- The Washington Times - Monday, May 21, 2007

Soldiers fighting in Iraq and Afghanistan have the highest casualty survivability rate in modern history, according to the U.S. military. Of those injured, more than 91 percent will return to duty.

Those results reveal not just the tenacity of the modern soldier, but also the work done by the roughly 11,000 medical professionals working to save their lives and return them to peak health.

Doctors today have more tools than ever before to save a soldier’s life.

It’s an unintended consequence of war.

Any time the country sends its men and women off to combat, the medical community learns something new about the healing arts. Eventually, that information reaches the civilian population.

Among the many innovations helping today’s soldiers, and therefore available to injured people across the country, include a variety of bloodclotting bandages. Uncontrolled bleeding is a key cause of death during combat operations, forcing physicians to come up with improved treatment methods.

The latest bandages are made from a variety of materials, from a biodegradable carbohydrate typically found in lobsters and shrimp to wrappings that absorb the liquid out of the blood to increase clotting.

Dr. David Ciesla, Washington Hospital Center’s director of trauma services, says trauma care advances “can happen very rapidly” during combat years.

“It’s a fortunate side effect of an unfortunate issue. People get a lot of experience very quickly,” Dr. Ciesla says.

In Iraq today, the most common injuries involve blast wounds, primarily caused by improvised explosive devices (IEDs). Advanced body armor protects the soldier’s trunk, but other parts of the body such as pelvis, neck and face are more vulnerable, Dr. Ciesla says.

One of the major differences between today’s medical treatment and what happened in the past involves the evacuation of seriously injured soldiers.

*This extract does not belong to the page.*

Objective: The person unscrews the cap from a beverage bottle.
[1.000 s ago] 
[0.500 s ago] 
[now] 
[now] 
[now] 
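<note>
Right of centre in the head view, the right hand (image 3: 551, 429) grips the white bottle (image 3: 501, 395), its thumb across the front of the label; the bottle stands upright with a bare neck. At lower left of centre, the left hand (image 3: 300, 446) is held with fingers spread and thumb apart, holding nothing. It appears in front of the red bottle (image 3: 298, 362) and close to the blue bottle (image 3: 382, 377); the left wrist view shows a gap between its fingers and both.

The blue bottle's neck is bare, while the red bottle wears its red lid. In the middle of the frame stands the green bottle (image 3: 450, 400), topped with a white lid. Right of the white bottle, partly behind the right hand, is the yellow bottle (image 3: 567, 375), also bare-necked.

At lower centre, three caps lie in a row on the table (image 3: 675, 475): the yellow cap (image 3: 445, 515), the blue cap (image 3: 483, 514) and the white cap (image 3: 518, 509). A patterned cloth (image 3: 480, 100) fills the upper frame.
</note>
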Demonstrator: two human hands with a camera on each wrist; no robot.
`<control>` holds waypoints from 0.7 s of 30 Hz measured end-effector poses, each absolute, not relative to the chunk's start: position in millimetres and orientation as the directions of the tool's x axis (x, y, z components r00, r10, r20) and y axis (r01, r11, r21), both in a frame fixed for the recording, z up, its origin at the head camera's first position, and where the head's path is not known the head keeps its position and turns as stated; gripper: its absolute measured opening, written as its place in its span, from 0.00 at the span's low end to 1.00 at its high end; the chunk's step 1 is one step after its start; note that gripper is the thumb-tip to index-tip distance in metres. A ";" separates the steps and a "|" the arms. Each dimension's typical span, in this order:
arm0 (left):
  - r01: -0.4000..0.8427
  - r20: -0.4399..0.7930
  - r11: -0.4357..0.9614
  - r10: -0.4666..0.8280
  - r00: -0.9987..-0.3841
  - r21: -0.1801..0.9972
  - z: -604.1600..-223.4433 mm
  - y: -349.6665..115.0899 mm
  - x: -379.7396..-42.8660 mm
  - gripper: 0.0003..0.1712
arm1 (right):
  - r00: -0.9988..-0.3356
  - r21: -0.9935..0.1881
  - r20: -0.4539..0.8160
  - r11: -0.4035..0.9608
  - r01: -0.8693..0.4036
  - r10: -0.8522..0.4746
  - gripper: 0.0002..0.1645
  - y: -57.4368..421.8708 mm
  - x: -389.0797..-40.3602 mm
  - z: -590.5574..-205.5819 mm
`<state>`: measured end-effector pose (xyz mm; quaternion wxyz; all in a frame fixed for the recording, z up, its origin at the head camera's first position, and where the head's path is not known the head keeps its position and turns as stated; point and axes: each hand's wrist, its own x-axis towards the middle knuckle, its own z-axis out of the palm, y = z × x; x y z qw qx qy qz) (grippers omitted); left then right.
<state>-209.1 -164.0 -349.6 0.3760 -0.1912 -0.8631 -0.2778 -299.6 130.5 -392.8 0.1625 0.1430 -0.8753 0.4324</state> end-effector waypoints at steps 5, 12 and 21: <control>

Rapid evacuation means soldiers are given just enough treatment at the first staging area to keep them alive and stable, then they are transferred to a better-equipped station.

Another recent change to soldiers’ care involves what he calls “damage control surgery.”

“You provide only enough surgical care to preserve metabolic function and stop bleeding,” he says. “Then, you evacuate them to a more appropriate facility.”

“All this,” he says, “evolved in the most recent [Operation] Iraqi Freedom.”